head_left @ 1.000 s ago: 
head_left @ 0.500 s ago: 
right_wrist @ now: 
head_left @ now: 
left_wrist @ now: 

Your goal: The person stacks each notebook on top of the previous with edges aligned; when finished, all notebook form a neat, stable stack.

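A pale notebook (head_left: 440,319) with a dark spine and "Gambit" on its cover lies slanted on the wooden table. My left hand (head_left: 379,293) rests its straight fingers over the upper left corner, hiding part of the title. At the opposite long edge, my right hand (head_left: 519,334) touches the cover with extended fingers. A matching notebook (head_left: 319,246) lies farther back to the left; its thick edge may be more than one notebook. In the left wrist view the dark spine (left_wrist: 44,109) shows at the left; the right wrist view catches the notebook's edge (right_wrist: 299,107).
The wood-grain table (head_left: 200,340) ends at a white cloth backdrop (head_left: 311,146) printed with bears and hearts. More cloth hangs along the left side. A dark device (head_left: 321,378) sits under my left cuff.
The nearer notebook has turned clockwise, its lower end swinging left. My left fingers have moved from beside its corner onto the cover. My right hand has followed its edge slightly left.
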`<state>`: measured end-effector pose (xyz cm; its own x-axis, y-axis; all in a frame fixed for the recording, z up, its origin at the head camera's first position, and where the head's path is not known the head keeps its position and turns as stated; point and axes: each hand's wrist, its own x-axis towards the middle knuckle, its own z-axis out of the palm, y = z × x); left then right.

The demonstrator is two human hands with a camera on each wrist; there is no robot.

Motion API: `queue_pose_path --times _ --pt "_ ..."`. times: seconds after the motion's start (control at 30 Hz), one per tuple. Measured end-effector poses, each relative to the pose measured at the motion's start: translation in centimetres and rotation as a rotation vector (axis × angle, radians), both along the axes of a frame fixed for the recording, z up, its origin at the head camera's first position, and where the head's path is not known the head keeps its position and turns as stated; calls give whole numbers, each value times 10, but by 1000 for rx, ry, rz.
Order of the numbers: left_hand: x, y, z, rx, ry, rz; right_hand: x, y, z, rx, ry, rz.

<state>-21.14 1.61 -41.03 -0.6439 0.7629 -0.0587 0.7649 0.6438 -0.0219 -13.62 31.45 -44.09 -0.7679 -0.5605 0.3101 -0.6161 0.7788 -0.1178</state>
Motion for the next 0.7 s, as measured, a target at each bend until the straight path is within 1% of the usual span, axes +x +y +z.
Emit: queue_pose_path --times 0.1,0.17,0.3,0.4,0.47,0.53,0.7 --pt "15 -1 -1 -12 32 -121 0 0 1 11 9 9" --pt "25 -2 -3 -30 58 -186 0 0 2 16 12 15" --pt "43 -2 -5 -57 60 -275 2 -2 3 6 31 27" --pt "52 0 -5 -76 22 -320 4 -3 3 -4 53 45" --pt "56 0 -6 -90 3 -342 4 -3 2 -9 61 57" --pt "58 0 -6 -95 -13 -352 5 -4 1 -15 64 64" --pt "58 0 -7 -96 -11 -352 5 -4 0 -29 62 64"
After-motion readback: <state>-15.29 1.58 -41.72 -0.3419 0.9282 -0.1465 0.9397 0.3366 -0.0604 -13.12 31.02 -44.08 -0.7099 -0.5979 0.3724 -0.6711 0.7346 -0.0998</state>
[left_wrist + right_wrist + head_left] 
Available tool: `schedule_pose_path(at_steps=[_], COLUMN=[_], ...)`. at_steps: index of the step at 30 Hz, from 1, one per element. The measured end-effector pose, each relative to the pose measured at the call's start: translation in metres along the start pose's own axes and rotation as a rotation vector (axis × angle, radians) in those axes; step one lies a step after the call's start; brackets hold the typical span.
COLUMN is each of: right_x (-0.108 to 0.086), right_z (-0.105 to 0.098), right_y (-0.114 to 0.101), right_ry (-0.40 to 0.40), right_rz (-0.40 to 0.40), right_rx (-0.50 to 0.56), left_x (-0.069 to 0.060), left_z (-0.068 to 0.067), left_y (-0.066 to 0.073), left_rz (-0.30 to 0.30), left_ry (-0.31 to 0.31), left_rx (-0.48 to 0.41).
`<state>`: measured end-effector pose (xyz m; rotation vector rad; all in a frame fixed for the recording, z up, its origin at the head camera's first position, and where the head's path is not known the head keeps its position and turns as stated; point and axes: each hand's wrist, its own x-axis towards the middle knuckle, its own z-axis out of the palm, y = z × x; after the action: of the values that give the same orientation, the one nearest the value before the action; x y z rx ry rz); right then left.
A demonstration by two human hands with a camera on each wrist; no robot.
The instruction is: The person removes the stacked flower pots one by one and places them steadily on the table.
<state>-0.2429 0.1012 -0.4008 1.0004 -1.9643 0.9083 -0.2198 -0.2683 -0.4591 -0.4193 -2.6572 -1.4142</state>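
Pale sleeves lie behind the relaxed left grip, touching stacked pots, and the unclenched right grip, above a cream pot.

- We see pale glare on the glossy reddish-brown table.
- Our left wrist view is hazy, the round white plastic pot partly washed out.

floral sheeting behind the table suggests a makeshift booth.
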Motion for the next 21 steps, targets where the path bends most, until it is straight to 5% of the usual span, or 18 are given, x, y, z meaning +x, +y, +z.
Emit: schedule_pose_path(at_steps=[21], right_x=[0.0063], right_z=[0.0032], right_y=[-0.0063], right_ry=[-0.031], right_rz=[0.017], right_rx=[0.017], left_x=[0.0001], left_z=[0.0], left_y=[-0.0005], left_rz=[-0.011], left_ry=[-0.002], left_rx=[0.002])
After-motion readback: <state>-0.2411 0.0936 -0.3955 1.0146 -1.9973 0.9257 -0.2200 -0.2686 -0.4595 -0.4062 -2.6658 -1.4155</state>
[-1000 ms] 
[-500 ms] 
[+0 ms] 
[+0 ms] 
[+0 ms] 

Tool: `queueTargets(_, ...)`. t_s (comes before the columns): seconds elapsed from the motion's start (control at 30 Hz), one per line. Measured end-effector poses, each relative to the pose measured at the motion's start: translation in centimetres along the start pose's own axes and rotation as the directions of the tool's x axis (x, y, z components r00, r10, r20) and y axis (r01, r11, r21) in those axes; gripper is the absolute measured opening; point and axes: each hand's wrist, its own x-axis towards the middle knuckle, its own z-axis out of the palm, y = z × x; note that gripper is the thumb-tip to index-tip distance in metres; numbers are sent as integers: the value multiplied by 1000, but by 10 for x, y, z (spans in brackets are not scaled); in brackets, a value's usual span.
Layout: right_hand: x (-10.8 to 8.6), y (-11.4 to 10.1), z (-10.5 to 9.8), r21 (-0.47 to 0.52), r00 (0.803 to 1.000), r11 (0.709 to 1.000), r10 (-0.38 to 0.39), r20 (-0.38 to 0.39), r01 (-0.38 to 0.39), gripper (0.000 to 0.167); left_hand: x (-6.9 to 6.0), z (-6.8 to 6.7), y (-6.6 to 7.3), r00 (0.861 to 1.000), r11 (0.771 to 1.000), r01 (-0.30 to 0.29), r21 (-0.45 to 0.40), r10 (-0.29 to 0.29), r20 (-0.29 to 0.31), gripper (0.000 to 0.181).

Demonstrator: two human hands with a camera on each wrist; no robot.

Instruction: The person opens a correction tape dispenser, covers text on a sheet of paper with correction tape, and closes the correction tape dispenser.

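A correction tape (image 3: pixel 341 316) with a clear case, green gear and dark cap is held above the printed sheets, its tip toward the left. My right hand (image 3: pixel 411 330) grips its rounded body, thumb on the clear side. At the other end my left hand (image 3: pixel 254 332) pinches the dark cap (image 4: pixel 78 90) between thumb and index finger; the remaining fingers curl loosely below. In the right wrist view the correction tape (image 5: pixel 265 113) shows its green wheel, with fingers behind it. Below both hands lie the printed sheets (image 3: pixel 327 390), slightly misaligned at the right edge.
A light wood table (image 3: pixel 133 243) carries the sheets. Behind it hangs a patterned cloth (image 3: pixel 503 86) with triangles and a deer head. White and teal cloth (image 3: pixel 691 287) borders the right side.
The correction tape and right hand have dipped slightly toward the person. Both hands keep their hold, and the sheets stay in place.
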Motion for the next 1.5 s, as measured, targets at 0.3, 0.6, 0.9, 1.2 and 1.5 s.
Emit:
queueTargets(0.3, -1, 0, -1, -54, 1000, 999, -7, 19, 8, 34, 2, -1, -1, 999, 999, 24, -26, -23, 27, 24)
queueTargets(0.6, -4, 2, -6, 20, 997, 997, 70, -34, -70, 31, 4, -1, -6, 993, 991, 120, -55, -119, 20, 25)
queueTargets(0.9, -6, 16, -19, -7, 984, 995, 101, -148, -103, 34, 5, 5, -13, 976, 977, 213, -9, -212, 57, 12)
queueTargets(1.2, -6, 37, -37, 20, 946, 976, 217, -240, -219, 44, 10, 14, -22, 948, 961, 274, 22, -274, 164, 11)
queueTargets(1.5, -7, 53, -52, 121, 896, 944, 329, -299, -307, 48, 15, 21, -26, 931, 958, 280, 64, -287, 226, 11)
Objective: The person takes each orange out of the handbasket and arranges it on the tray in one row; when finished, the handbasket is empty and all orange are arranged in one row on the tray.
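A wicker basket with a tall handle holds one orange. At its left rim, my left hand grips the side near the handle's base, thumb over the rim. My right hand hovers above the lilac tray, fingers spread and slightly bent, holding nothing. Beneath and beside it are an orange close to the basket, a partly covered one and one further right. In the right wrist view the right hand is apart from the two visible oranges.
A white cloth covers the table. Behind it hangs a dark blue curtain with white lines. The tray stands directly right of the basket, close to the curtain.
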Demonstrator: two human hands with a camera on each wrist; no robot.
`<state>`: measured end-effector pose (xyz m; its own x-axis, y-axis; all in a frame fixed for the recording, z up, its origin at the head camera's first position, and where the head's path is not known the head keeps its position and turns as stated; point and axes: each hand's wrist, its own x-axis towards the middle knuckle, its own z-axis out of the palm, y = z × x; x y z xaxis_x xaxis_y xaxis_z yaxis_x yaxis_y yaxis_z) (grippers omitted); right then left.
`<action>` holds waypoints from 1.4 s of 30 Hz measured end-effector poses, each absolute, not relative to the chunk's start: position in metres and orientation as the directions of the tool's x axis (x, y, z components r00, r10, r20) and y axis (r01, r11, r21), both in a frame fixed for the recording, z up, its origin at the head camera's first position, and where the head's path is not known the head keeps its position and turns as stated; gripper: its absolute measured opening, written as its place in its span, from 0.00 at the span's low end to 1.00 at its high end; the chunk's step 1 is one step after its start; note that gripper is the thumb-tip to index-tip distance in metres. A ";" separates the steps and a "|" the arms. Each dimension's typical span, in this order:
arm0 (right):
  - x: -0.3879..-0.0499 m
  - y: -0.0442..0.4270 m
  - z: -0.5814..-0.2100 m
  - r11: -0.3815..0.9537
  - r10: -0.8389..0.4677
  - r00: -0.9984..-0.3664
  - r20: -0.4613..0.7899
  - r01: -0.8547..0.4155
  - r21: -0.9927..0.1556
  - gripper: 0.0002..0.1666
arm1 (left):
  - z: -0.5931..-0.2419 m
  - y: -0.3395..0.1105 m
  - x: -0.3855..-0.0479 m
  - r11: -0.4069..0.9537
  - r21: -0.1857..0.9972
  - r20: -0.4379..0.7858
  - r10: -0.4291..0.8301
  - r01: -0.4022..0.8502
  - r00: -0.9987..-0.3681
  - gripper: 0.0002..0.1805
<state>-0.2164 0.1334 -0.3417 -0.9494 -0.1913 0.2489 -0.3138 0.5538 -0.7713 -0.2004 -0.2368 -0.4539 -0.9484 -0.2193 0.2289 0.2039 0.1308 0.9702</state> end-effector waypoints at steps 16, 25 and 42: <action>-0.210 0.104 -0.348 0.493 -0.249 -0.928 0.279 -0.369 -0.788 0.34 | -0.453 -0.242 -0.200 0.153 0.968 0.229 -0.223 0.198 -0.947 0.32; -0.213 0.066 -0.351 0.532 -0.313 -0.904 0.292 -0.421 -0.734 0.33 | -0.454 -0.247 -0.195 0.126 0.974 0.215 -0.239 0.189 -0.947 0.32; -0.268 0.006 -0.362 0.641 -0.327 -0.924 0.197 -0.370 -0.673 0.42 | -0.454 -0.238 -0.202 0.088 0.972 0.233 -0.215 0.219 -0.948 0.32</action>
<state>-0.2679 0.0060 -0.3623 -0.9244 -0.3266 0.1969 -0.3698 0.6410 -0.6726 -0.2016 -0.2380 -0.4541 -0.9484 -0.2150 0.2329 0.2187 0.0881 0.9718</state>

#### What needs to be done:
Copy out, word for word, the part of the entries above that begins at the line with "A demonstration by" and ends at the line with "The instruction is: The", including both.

#### Answer to this exercise:
A demonstration by two human hands with a camera on each wrist; no robot.
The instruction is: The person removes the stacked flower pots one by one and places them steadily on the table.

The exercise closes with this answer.